Empty City Centre Streets of Amsterdam
door Stef Hoffer
Building Conversations approached the first Constantijn Huygen street to have people wash each other’s hands in an installation in times when patients had hardly any physical contact with the outside world. Where also the contact between clients and care has changed enormously. and where more distance is the general rule. We thought it was a great idea and after a corona committee found the way of hand washing corona proof, we started organising it. Everyone can participate, clients, staff and people from the neighborhood.
Even when the clinic seems to be shielded we think it’s important to give them some insight. One of the clients phrases it as follows: In the press, on television, there is a lot of talk about vulnerable groups in the Corona reports. Hardly anything is said about psychiatric patients.
On Wednesday 10 June there will be a second afternoon of Washing Hands. A report in images and text follows.

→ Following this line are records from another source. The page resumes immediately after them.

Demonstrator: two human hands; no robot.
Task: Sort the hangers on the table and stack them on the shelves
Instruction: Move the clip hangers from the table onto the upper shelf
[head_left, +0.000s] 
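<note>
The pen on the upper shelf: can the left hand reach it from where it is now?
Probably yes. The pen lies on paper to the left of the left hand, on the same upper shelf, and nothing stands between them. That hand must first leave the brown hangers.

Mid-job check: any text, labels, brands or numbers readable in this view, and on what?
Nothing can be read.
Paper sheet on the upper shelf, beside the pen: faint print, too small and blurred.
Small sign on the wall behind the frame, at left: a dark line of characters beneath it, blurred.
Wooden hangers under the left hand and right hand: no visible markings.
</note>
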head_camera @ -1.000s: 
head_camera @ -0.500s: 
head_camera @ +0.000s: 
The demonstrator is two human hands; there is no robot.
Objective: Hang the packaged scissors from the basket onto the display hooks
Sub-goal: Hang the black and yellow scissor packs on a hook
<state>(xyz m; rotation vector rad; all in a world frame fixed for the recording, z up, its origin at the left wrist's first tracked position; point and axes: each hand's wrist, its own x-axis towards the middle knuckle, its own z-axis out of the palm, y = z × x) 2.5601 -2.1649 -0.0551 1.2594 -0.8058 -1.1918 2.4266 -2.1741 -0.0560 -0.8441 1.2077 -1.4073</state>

See also: www.buildingconversation.nl
About Washing Hands
Washing Hands is a ritual designed to bring physical contact back into the public space. By each taking a seat on one side of the plate and washing each other’s hands with soap, the possibility to touch each other’s hands again is created. This arrangement also offers the opportunity to speak to each other in a different way. How do we talk to each other now, in the time of Corona? What does the social distance (the very limited visit) and the lack of physical contact with where we relate to each other? Do we become distant from it again, or does a new kind of closeness arise, a different way of being connected?